# YOUR GOAL
The listing below should be written out word for word, with its pictures removed.

# PROVIDED DATA
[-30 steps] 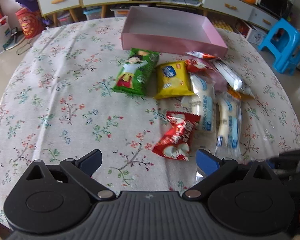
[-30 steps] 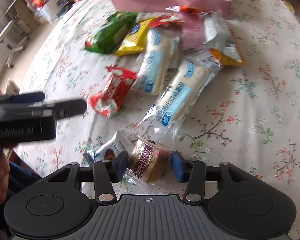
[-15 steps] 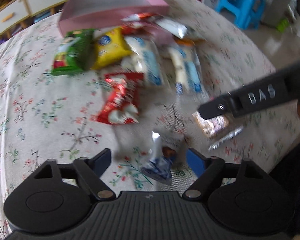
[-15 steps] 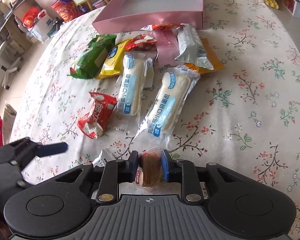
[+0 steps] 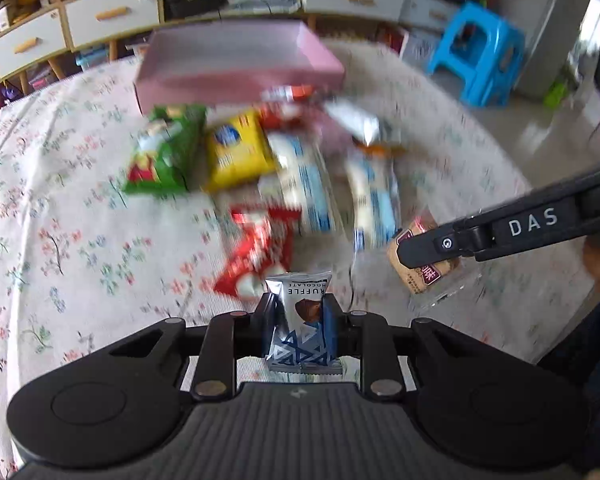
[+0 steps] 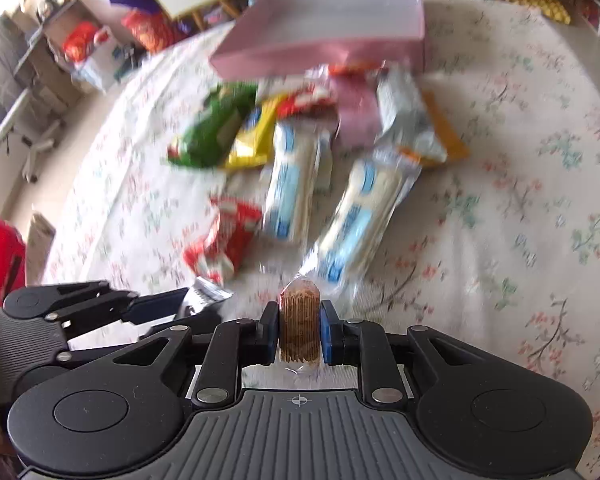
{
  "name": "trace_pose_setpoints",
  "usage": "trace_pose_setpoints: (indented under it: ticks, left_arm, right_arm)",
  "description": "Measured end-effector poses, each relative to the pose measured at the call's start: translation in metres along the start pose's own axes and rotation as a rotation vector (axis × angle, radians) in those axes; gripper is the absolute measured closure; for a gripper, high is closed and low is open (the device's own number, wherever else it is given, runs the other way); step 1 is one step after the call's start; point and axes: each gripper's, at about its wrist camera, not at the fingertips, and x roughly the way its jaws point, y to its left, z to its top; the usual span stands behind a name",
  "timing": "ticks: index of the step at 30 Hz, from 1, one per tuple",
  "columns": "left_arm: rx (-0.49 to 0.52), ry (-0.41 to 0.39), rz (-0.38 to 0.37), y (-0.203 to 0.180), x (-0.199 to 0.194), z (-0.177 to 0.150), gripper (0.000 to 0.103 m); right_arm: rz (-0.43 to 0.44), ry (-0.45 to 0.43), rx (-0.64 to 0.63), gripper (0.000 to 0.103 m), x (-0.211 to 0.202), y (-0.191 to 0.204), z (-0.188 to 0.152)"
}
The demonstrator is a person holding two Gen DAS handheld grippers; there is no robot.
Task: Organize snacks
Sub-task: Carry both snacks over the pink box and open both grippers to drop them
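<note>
My left gripper (image 5: 299,314) is shut on a silver and blue truffle chocolate packet (image 5: 300,328), held above the table. My right gripper (image 6: 300,322) is shut on a clear-wrapped brown biscuit pack (image 6: 300,326), also lifted; it shows in the left wrist view (image 5: 424,270) under the right gripper's fingers (image 5: 440,245). The pink box (image 5: 236,68) stands open at the far side of the table. In front of it lie a green packet (image 5: 164,152), a yellow packet (image 5: 236,152), a red packet (image 5: 260,252) and two white and blue bread packs (image 6: 292,184).
The round table has a floral cloth (image 5: 60,220). More snacks, a silver pack (image 6: 408,116) and an orange one (image 6: 448,132), lie by the box. A blue stool (image 5: 480,56) and drawers (image 5: 112,16) stand beyond the table.
My left gripper closed on the truffle packet and lifted it. My right gripper, holding the biscuit pack, rose from the table. Both views are blurred by motion.
</note>
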Motion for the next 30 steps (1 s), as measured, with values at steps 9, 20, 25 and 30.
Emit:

# FINAL ANSWER
[-30 steps] 
[-30 steps] 
[-15 steps] 
[-15 steps] 
[+0 steps] 
[+0 steps] 
{
  "name": "trace_pose_setpoints",
  "usage": "trace_pose_setpoints: (indented under it: ticks, left_arm, right_arm)",
  "description": "Measured end-effector poses, each relative to the pose measured at the call's start: translation in metres along the start pose's own axes and rotation as a rotation vector (axis × angle, radians) in those axes; gripper is the absolute measured closure; for a gripper, high is closed and low is open (the device's own number, wherever else it is given, runs the other way); step 1 is one step after the call's start; point and axes: each gripper's, at about its wrist camera, not at the fingertips, and x roughly the way its jaws point, y to its left, z to its top; the usual span stands behind a name",
  "timing": "ticks: index of the step at 30 Hz, from 1, one per tuple",
  "columns": "left_arm: rx (-0.49 to 0.52), ry (-0.41 to 0.39), rz (-0.38 to 0.37), y (-0.203 to 0.180), x (-0.199 to 0.194), z (-0.177 to 0.150), gripper (0.000 to 0.103 m); right_arm: rz (-0.43 to 0.44), ry (-0.45 to 0.43), rx (-0.64 to 0.63), gripper (0.000 to 0.103 m), x (-0.211 to 0.202), y (-0.191 to 0.204), z (-0.188 to 0.152)"
}
The demonstrator is a person holding two Gen DAS handheld grippers; there is no robot.
Task: Organize snacks
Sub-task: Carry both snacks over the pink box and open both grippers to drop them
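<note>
My left gripper (image 5: 299,314) is shut on a silver and blue truffle chocolate packet (image 5: 300,328), held above the table. My right gripper (image 6: 300,322) is shut on a clear-wrapped brown biscuit pack (image 6: 300,326), also lifted; it shows in the left wrist view (image 5: 424,270) under the right gripper's fingers (image 5: 440,245). The pink box (image 5: 236,68) stands open at the far side of the table. In front of it lie a green packet (image 5: 164,152), a yellow packet (image 5: 236,152), a red packet (image 5: 260,252) and two white and blue bread packs (image 6: 292,184).
The round table has a floral cloth (image 5: 60,220). More snacks, a silver pack (image 6: 408,116) and an orange one (image 6: 448,132), lie by the box. A blue stool (image 5: 480,56) and drawers (image 5: 112,16) stand beyond the table.
My left gripper closed on the truffle packet and lifted it. My right gripper, holding the biscuit pack, rose from the table. Both views are blurred by motion.
</note>
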Motion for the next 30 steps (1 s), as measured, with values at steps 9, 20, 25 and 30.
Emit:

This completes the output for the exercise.